Systematic yeast synthetic lethal and synthetic dosage lethal screens identify genes required for chromosome segregation

Abstract

Accurate chromosome segregation requires the execution and coordination of many processes during mitosis, including DNA replication, sister chromatid cohesion, and attachment of chromosomes to spindle microtubules via the kinetochore complex. Additional pathways are likely involved because faithful chromosome segregation also requires proteins that are not physically associated with the chromosome. Using kinetochore mutants as a starting point, we have identified genes with roles in chromosome stability by performing genome-wide screens employing synthetic genetic array methodology.

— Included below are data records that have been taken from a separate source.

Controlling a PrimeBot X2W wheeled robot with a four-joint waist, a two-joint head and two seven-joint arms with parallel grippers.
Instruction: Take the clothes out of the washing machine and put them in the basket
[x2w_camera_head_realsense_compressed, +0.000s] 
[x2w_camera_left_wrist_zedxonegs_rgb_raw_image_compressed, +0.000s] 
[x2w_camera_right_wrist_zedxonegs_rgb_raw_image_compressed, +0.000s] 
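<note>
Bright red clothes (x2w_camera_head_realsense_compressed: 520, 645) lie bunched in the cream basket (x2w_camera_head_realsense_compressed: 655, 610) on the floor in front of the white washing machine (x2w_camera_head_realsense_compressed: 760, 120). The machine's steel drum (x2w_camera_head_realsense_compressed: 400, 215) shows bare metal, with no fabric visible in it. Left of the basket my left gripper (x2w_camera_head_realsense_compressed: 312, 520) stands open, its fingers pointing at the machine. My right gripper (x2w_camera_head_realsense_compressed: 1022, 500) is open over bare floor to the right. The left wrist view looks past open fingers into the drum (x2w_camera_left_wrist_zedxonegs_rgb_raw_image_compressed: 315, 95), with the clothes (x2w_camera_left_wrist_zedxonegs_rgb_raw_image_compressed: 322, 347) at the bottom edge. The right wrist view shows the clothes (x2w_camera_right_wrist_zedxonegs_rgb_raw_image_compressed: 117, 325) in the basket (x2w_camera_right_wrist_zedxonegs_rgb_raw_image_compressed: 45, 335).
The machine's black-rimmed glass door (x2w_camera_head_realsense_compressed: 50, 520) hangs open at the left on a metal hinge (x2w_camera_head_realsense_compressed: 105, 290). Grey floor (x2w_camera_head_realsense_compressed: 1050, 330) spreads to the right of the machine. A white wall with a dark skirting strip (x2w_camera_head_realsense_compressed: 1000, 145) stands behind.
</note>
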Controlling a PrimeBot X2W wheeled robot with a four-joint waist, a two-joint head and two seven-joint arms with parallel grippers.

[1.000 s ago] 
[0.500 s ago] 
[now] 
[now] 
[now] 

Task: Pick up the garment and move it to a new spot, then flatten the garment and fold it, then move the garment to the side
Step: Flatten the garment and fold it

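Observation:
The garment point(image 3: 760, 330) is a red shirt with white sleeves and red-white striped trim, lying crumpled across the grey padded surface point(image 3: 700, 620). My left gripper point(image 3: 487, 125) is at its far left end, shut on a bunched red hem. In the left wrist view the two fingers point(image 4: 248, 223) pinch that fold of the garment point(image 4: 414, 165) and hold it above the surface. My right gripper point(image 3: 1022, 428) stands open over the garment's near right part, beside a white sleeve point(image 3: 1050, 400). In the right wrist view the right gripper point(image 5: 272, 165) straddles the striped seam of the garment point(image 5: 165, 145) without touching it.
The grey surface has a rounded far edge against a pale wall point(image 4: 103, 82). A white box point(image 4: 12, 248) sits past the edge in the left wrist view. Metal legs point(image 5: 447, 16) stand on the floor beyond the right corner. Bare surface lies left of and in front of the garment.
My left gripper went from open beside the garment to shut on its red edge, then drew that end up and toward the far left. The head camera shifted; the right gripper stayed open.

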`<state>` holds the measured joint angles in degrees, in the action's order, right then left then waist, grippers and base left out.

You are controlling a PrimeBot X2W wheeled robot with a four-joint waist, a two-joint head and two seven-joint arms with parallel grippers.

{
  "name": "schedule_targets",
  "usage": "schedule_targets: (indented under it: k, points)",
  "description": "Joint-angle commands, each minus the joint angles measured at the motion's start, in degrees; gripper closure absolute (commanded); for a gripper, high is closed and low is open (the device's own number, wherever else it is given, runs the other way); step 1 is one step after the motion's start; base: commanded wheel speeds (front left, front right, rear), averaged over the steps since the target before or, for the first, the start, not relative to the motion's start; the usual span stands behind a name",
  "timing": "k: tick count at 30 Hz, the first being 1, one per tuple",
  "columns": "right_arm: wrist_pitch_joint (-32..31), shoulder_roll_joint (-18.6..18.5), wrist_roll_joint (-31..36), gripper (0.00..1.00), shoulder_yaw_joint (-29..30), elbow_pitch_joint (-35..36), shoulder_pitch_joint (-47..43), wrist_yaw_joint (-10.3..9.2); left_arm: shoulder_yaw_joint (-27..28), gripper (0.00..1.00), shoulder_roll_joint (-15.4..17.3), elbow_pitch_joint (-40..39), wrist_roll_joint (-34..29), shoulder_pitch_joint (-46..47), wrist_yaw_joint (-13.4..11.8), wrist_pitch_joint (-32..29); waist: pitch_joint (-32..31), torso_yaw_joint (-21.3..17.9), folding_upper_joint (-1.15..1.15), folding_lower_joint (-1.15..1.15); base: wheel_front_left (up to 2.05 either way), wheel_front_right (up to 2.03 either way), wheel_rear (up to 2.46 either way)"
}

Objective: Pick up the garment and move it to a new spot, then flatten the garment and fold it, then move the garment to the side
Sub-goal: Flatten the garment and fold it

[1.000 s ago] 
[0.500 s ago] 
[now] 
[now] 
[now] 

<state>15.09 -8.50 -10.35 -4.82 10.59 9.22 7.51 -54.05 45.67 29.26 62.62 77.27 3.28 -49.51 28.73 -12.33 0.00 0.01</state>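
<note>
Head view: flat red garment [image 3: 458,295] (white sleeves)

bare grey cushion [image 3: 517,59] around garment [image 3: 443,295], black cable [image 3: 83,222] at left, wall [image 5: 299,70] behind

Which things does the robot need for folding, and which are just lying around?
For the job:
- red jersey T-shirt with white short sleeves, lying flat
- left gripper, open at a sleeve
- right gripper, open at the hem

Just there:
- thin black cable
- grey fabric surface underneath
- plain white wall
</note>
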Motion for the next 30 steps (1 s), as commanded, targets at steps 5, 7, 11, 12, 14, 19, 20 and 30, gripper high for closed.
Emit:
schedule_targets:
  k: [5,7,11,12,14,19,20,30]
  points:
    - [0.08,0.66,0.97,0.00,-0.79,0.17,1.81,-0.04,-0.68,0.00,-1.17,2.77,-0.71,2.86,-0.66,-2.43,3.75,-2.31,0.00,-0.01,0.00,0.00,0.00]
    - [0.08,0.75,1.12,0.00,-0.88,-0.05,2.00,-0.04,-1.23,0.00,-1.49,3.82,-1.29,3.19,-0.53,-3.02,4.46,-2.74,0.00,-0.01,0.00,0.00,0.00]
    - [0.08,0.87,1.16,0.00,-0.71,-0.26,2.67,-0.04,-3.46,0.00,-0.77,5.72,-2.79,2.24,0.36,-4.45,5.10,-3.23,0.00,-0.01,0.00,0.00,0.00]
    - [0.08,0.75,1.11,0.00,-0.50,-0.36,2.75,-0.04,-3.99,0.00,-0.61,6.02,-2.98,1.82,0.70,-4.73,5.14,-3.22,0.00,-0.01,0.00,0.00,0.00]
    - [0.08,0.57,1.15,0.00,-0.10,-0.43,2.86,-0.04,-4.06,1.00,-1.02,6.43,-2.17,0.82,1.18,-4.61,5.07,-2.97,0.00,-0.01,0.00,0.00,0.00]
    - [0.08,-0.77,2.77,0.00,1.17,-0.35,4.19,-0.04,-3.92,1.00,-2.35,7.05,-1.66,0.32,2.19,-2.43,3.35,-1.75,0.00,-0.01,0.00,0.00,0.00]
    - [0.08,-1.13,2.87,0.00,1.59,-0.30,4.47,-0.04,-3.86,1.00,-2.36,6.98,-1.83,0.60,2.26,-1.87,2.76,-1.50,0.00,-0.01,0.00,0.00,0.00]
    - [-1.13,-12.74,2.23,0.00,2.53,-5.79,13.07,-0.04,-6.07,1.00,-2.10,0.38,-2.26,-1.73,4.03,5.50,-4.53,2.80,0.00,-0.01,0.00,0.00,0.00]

Two genetic approaches (a series of synthetic lethal and synthetic dosage lethal screens) isolated 211 nonessential deletion mutants that were unable to tolerate defects in kinetochore function. Although synthetic lethality and synthetic dosage lethality are thought to be based upon similar genetic principles, we found that the majority of interactions associated with these two screens were nonoverlapping. To functionally characterize genes isolated in our screens, a secondary screen was performed to assess defects in chromosome segregation. Genes identified in the secondary screen were enriched for genes with known roles in chromosome segregation. We also uncovered genes with diverse functions, such as RCS1, which encodes an iron transcription factor. RCS1 was one of a small group of genes identified in all three screens, and we used genetic and cell biological assays to confirm that it is required for chromosome stability. Our study shows that systematic genetic screens are a powerful means to discover roles for uncharacterized genes and genes with alternative functions in chromosome maintenance that may not be discovered by using proteomics approaches.

Fig. 1.

2D hierarchical clustering of the synthetic genetic interactions determined by SL analysis. (A) Rows display 116 query genes; columns indicate 84 deletion mutant array genes. The central kinetochore query mutant cluster is indicated by a green line, the inner kinetochore query mutant cluster is indicated by a blue line, and the skp1-3 query mutant is indicated by an orange line. The cluster trees organize query and deletion mutant array genes that show similar patterns of genetic interactions. The yellow box outlines a cluster of array genes identified in the central and inner kinetochore query mutant SL screens. (B) The yellow outline of cluster in A is expanded to allow visualization of specific array genes. Clustered array genes are indicated by red lines (1, central kinetochore; 2, spindle checkpoint; 3, sister chromatid cohesion; 4, GimC/Prefoldin complex).

Fig. 2.

2D hierarchical clustering of the synthetic genetic interactions determined by SDL analysis. (A) Rows, nine SDL screens conducted at the indicated temperature; columns, 141 deletion mutant array genes. Blue indicates SDL interactions, and red indicates SDS interactions. (B) Yellow outline of cluster in A is expanded to allow visualization of specific array genes.

Fig. 3.

Rcs1p colocalizes with the Ndc10p kinetochore protein. Shown is a chromosome spread analysis of a bilobed chromatin mass carrying either Myc-tagged Cnn1p (YPH1733) or Rcs1p (YPH1731). Spreads were imaged for DNA (DAPI), Ndc10p (Ndc10p), and Myc-tagged protein (Myc). The preimmune panel is a control for the Ndc10p polyclonal antibodies. In the merged images (Overlay), DNA is colored blue, Ndc10p is colored green, and Myc-tagged proteins are colored red. Overlap of Ndc10p and Myc signal appears yellow. In 100 chromatin masses examined, 85% of single chromatin masses showed overlap between Rcs1p signal and Ndc10p signal, and 80% of bilobed chromatin masses showed overlap between Rcs1p and at least one Ndc10p signal.

Fig. 4.

Interaction of Rcs1p with the inner kinetochore protein Cbf1p. (A) Rcs1p interacts with Cbf1p in a yeast two-hybrid assay. Amino acids 1–413 of Rcs1p were fused to the Gal4 DNA-binding domain (Gal4BD), and full-length Cbf1p or amino acids 204–351 of Cbf1p were fused to the Gal4 activation domain (Gal4AD). Cbf1p (204–351) is the original clone isolated in the Rcs1p two-hybrid screen. Gal4BD and Gal4AD fusions were expressed either alone or together in PJ69-4A cells, and quantitative β-galactosidase assays were performed (see Materials and Methods). β-Galactosidase values represent the averages of at least two independent experiments with three independent colonies, and error bars indicate the standard deviations. (B) cbf1Δ rcs1Δ double mutants exhibit reduced fitness compared with either single mutant. An agar plate containing five dissected tetrads from a mating of an rcs1Δ mutant (YPH1735) to a cbf1Δ mutant (YPH792) is shown. The plate was grown at 25°C for 3 days. Arrows indicate cbf1Δ rcs1Δ double mutants.